Я хотел бы рассчитать разницу между последовательными столбцами в диапазоне столбцов, используя dplyr.
Например, используя набор данных радужная оболочка, я хотел бы указать диапазон Чашелистик.Ширина:Лепесток.Ширина и иметь фрейм данных, содержащий исходные данные радужная оболочка и различия между последовательными столбцами из Sepal.Width:Petal.Width:
Sepal.Length Sepal.Width Petal.Length Petal.Width Species diff1 diff2
1 5.1 3.5 1.4 0.2 setosa 2.1 1.2
2 4.9 3.0 1.4 0.2 setosa 1.6 1.2
3 4.7 3.2 1.3 0.2 setosa 1.9 1.1
4 4.6 3.1 1.5 0.2 setosa 1.6 1.3
5 5.0 3.6 1.4 0.2 setosa 2.2 1.2
6 5.4 3.9 1.7 0.4 setosa 2.2 1.3
Кто-то выложил решение loops и lapply (Вычислить разницу между последовательными сгруппированными столбцами в таблице данных.), но я специально ищу решение dplyr.
Вот вариант с tidyverse
. Мы select
диапазон столбцов, удаляем первый и последний столбцы в list
data.frames, затем используем reduce
, чтобы получить разницу между наборами наборов данных одинакового измерения, и переименовываем столбцы.
library(dplyr)
library(purrr)
library(stringr)
out <- iris %>%
select(Sepal.Width:Petal.Width) %>%
{list(.[-length(.)], .[-1])} %>%
reduce(`-`) %>%
rename_all(~ str_c("diff", seq_along(.))) %>%
bind_cols(iris, .)
head(out)
# Sepal.Length Sepal.Width Petal.Length Petal.Width Species diff1 diff2
#1 5.1 3.5 1.4 0.2 setosa 2.1 1.2
#2 4.9 3.0 1.4 0.2 setosa 1.6 1.2
#3 4.7 3.2 1.3 0.2 setosa 1.9 1.1
#4 4.6 3.1 1.5 0.2 setosa 1.6 1.3
#5 5.0 3.6 1.4 0.2 setosa 2.2 1.2
#6 5.4 3.9 1.7 0.4 setosa 2.2 1.3
Или другой подход состоит в том, чтобы перебрать индекс столбцов select
столбцы, reduce
его в один столбец с -
и связать с исходным набором данных.
map_dfc(3:4, ~ iris %>%
select(.x-1, .x) %>%
transmute(diff = reduce(., `-`))) %>%
bind_cols(iris, .)
Не могли бы вы перечислить здесь конкретные необходимые пакеты?
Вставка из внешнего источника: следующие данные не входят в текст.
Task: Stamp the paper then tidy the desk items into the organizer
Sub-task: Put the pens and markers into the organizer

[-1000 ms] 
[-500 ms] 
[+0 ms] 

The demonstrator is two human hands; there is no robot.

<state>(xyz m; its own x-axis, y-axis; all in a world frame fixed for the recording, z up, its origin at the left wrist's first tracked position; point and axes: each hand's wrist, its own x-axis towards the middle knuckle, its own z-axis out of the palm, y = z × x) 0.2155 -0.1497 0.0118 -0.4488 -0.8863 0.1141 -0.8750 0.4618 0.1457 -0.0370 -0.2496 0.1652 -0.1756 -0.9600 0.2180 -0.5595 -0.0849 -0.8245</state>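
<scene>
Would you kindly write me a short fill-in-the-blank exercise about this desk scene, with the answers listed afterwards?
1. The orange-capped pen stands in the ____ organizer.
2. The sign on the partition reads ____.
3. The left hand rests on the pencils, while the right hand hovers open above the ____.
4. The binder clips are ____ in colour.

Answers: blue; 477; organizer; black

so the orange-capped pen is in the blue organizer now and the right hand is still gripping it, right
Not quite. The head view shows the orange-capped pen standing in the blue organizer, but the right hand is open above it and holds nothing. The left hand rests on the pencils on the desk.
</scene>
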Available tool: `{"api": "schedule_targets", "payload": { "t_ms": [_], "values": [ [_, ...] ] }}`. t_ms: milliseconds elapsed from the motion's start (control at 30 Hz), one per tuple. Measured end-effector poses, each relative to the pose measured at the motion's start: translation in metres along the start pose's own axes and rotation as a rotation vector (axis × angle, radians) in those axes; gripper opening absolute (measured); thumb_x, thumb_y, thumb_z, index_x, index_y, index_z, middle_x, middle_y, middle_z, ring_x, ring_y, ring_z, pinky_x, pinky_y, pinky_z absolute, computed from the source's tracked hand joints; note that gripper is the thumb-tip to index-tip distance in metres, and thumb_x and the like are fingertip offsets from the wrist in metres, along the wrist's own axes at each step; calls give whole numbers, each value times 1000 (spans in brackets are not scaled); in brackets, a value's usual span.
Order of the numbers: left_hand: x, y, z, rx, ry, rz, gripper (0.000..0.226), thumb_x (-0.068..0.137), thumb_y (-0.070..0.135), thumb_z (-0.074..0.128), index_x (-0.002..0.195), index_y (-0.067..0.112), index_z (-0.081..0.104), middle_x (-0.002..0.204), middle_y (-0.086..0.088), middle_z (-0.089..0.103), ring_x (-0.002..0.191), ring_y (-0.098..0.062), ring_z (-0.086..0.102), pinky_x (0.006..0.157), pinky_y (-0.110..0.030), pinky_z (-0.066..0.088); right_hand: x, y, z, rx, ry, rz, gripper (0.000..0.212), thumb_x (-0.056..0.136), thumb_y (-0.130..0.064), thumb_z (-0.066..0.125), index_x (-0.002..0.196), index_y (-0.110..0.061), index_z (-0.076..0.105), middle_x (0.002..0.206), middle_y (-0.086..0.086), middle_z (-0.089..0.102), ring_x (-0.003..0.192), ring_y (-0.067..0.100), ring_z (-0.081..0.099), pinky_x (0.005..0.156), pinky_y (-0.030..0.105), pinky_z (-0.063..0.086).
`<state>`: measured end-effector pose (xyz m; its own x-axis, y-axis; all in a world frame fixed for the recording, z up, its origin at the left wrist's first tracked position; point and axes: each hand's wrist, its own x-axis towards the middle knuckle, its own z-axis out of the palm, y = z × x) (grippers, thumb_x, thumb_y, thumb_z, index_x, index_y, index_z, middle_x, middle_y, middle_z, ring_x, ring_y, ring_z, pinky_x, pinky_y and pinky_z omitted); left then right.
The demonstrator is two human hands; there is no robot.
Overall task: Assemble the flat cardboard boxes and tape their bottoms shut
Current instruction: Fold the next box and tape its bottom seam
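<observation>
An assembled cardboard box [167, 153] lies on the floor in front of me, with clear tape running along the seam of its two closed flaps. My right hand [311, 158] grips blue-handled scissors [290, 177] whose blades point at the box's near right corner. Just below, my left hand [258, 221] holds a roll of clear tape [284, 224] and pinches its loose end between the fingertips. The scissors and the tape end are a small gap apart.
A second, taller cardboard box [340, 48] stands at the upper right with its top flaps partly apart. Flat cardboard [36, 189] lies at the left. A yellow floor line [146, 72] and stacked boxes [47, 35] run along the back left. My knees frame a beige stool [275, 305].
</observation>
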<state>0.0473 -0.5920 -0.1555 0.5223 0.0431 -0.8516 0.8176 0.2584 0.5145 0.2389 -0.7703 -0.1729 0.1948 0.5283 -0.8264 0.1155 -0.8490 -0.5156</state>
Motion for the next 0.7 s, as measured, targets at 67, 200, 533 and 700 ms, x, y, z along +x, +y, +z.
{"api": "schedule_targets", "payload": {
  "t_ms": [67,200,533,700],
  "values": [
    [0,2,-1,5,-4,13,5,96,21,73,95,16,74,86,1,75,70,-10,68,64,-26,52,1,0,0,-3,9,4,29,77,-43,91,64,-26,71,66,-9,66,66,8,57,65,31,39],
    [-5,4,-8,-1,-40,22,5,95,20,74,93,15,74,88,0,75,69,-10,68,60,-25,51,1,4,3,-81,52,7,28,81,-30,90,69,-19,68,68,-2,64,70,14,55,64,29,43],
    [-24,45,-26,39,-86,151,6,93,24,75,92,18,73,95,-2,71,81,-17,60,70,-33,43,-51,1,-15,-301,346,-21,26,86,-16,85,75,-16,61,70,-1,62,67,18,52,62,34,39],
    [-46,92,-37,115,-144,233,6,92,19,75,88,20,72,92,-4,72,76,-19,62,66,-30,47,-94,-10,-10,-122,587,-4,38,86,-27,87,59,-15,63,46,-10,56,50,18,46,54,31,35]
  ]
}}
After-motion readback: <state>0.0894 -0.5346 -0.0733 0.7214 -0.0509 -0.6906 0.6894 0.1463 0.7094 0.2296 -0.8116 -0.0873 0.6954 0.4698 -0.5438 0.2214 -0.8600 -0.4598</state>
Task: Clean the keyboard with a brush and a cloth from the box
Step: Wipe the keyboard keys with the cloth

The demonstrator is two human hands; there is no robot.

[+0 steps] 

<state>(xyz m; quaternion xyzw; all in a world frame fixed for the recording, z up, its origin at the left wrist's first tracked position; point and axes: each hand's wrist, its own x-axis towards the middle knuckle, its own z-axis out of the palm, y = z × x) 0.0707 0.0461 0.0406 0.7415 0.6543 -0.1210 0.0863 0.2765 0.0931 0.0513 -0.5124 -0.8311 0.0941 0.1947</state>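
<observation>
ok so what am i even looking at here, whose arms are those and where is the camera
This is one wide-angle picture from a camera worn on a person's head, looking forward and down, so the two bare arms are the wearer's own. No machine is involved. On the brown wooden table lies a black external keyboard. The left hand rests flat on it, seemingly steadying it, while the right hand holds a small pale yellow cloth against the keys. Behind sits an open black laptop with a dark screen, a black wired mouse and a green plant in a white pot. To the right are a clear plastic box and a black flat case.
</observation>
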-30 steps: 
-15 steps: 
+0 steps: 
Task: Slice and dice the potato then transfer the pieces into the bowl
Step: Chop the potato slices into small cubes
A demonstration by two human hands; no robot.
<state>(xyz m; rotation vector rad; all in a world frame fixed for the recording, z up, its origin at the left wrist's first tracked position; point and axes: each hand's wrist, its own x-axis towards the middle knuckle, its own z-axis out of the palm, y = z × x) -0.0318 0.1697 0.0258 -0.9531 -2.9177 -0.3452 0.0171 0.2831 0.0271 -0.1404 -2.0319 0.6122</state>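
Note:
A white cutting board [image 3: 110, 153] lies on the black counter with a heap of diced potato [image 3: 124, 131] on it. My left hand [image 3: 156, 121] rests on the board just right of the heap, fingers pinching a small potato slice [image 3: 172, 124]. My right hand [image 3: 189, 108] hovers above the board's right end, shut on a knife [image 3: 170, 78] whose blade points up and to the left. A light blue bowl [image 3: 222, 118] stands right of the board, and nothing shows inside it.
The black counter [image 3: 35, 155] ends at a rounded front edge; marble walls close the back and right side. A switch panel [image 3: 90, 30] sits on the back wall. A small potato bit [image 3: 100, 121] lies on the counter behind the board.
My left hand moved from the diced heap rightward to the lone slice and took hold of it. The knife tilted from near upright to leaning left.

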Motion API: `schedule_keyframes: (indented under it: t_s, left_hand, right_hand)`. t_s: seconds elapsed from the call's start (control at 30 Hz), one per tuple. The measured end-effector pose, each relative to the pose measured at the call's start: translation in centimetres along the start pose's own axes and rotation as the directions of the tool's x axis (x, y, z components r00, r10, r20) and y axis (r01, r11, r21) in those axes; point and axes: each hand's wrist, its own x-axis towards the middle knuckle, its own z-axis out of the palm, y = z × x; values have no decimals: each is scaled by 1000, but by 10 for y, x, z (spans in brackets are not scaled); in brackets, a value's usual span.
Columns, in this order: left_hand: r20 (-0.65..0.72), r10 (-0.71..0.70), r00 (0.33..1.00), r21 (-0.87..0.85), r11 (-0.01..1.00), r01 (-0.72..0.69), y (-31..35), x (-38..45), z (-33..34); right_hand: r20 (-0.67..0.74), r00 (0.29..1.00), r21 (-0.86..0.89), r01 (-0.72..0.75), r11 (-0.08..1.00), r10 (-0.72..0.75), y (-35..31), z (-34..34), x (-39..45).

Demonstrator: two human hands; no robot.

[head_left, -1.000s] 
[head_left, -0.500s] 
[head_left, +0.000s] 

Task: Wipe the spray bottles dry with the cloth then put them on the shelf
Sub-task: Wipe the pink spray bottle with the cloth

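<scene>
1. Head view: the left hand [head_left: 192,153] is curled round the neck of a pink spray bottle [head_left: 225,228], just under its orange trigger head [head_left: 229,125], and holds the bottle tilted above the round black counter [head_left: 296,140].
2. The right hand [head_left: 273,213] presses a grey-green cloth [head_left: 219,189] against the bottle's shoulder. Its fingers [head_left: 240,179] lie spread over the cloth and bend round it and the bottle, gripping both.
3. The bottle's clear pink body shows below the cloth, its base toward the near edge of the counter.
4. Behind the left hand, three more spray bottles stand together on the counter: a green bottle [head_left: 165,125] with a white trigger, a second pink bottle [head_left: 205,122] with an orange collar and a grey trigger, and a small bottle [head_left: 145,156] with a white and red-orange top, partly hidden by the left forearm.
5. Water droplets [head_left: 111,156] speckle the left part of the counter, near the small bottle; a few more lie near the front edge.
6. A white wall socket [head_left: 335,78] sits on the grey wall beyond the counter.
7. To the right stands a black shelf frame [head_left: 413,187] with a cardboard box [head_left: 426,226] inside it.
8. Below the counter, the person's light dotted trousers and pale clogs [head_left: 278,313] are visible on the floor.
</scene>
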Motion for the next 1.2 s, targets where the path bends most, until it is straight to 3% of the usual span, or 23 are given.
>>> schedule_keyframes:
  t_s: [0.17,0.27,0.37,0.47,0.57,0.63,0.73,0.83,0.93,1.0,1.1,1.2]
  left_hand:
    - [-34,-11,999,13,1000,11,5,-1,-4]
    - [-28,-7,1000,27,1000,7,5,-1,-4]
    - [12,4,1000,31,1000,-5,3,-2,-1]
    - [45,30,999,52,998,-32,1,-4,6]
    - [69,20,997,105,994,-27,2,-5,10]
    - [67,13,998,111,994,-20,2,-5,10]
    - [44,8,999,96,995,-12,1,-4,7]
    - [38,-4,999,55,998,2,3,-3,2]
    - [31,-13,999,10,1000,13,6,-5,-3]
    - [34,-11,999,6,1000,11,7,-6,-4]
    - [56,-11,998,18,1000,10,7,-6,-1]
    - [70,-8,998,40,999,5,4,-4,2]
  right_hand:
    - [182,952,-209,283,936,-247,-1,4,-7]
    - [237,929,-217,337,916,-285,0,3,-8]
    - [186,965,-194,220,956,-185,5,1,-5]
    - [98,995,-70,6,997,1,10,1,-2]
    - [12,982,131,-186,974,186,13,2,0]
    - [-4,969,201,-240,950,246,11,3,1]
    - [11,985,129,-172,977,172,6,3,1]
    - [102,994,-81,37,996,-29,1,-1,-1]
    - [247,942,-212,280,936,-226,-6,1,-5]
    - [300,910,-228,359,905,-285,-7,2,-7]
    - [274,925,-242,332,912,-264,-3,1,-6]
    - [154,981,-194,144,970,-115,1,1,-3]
Похоже на dplyr
, purrr
и stringr
.
Вот менее сложный подход с использованием глаголов dplyr
и tidyr
. Сначала я собираю столбцы для дифференцирования в длинный формат, затем беру их отличия от предыдущего столбца, удаляю NA для первых столбцов, у которых нет предыдущего столбца, переименовываю столбец, распределяю и присоединяю к оригиналу.
library(tidyverse)
iris %>%
bind_cols(iris %>%
rowid_to_column() %>%
gather(col, val, Sepal.Width:Petal.Width) %>%
group_by(rowid) %>%
mutate(val = abs(val - lag(val))) %>%
filter(!is.na(val)) %>%
mutate(col = paste0("diff_", col)) %>%
spread(col, val) %>%
select(contains("diff"))
)
Sepal.Length Sepal.Width Petal.Length Petal.Width Species rowid diff_Petal.Length diff_Petal.Width
1 5.1 3.5 1.4 0.2 setosa 1 2.1 1.2
2 4.9 3.0 1.4 0.2 setosa 2 1.6 1.2
3 4.7 3.2 1.3 0.2 setosa 3 1.9 1.1
4 4.6 3.1 1.5 0.2 setosa 4 1.6 1.3
5 5.0 3.6 1.4 0.2 setosa 5 2.2 1.2
6 5.4 3.9 1.7 0.4 setosa 6 2.2 1.3
7 4.6 3.4 1.4 0.3 setosa 7 2.0 1.1
Вы также можете использовать grepl
и which
, чтобы получить индексы столбцов.
start <- which(grepl("Sepal.Width", colnames(iris)))
end <- which(grepl("Petal.Width", colnames(iris)))
for (i in start:(end-1)) {
eval(parse(text = paste0("iris$diff",i-1," <- iris[,",i,"]-iris[,",i,"+1]")))
}
спасибо @jgjiggle, но я искал решение dplyr
Указанный диапазон начинается с Sepal.Width, поэтому первая разница составляет 3,5–1,4.